Après tant d’émotion, et totalement décoiffé, j’ai été satisfait lors du passage à la pompe de ne pas avoir un moteur trop porté sur la boisson… Ça ne veut pas dire qu’en conduite très sportive les 10 l aux 100 km ne sont pas allègrement dépassés mais on peut tabler sur une moyenne de 7 à 8 l. Tout en étant capable de descendre sous les 6 l lors d’un départ en weekend, à la cool, sur des routes à 90 km/h.

Si vous êtes prêt à craquer, il faudra débourser au minimum 26 290 € pour la version de base avec boite mécanique, jantes de 16″ ou la climatisation manuelle. La Lusso s’échange pour 28 290 € (jantes 17″, clim auto, sellerie cuir) et la Lusso Plus à 30 290 € (phares LED, caméra de recul, GPS). Comptez 2000 € de plus pour la boîte automatique à 6 rapports. Ensuite, assez peu d’options sont disponibles mais vous pouvez opter pour la sono Bose à 750 € ou encore les sièges chauffants pour 300 €.
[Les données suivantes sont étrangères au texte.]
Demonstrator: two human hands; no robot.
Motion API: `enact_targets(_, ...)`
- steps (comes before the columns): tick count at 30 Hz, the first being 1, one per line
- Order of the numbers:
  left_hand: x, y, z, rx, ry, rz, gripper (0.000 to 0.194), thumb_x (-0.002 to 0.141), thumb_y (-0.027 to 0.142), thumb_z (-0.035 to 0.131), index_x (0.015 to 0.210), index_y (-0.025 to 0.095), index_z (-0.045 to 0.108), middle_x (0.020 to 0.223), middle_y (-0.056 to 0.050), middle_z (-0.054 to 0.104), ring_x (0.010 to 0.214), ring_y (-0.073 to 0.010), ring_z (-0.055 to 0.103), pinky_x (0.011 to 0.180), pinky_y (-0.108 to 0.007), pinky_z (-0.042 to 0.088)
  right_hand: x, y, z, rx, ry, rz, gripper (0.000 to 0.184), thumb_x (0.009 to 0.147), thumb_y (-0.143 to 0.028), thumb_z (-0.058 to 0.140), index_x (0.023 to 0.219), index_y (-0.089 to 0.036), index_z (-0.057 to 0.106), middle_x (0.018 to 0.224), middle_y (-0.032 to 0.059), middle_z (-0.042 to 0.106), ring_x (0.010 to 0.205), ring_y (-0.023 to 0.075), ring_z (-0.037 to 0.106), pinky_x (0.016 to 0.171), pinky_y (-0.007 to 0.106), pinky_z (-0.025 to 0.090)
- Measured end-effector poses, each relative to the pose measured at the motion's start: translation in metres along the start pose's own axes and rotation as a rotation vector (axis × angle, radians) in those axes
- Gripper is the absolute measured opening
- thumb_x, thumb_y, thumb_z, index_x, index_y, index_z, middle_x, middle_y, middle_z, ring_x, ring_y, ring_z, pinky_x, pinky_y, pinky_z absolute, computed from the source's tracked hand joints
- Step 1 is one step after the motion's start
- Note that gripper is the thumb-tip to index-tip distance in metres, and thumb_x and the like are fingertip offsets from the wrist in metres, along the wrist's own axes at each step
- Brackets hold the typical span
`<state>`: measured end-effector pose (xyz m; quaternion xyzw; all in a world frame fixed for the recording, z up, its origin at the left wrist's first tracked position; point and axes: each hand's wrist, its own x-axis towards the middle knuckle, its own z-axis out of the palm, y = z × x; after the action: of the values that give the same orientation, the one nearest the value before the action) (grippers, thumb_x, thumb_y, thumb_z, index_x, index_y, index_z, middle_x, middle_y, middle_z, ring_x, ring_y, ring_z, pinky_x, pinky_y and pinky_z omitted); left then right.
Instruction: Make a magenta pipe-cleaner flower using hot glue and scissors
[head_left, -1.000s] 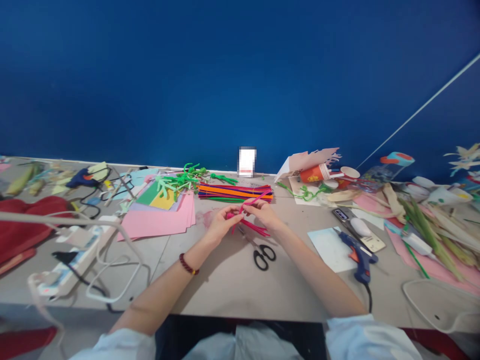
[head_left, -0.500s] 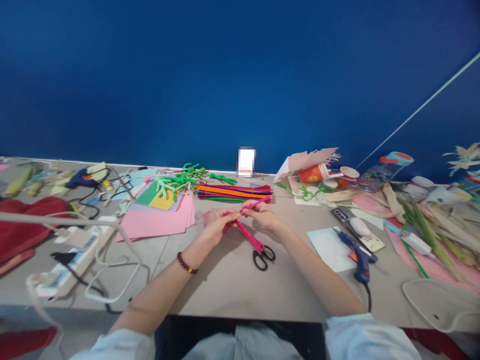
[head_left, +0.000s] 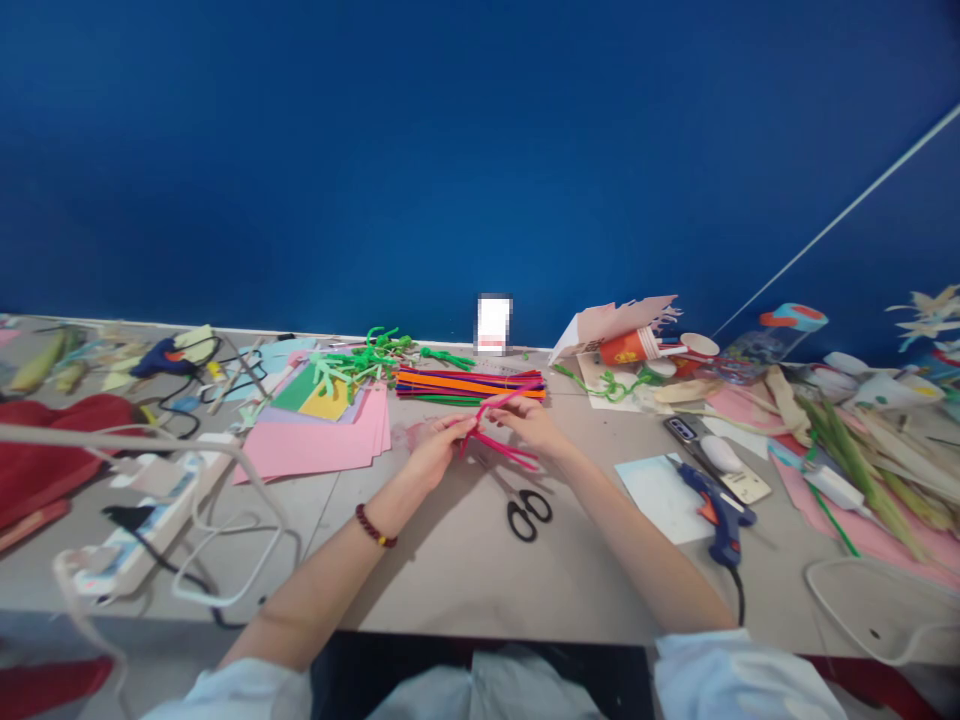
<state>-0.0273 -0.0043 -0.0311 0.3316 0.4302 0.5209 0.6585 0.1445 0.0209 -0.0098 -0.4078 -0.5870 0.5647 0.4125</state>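
Note:
Over the middle of the grey table, my left hand (head_left: 437,447) and my right hand (head_left: 529,423) both pinch a bunch of pink pipe cleaners (head_left: 501,446). The fingers of both hands are closed round the strands where they cross. One end sticks up toward the far side and another trails down to the right. Black-handled scissors (head_left: 525,508) lie on the table just below the hands. A bundle of coloured pipe cleaners (head_left: 470,385) lies behind the hands.
Pink and coloured paper sheets (head_left: 322,430) with green twisted pipe cleaners (head_left: 367,358) lie at left. A blue glue gun (head_left: 716,513) rests on white paper at right. A power strip with white cables (head_left: 150,520) sits at left. Paper cups (head_left: 634,346) and dried husks (head_left: 870,450) crowd the right.
The pink strands that hung straight down toward the scissors have swung up and to the right. Both hands stay together in the same place, turning the bunch.

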Motion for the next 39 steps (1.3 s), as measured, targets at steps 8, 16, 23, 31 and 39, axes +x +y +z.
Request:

Pour conclure je n’ai pas vraiment trouvé de choses à redire sur cette voiture. Malgré une base commune avec la japonaise, Fiat a su créer une personnalité propre à la 124 Spider. Alors certes il reste encore quelques défauts de jeunesse et l’habitacle mériterait un peu plus de soin. Mais elle est terriblement fun et c’est ce qu’on lui demande. Elle a ce qu’il faut de confortable pour le quotidien avec toujours une irrésistible envie d’être titillée par son conducteur. Car les routes sinueuses sont son terrain de prédilection tant elle offre un caractère sain, un comportement joueur à la demande et des relances puissantes. Le tout sans toit au-dessus de la tête pour un sentiment de liberté exacerbé.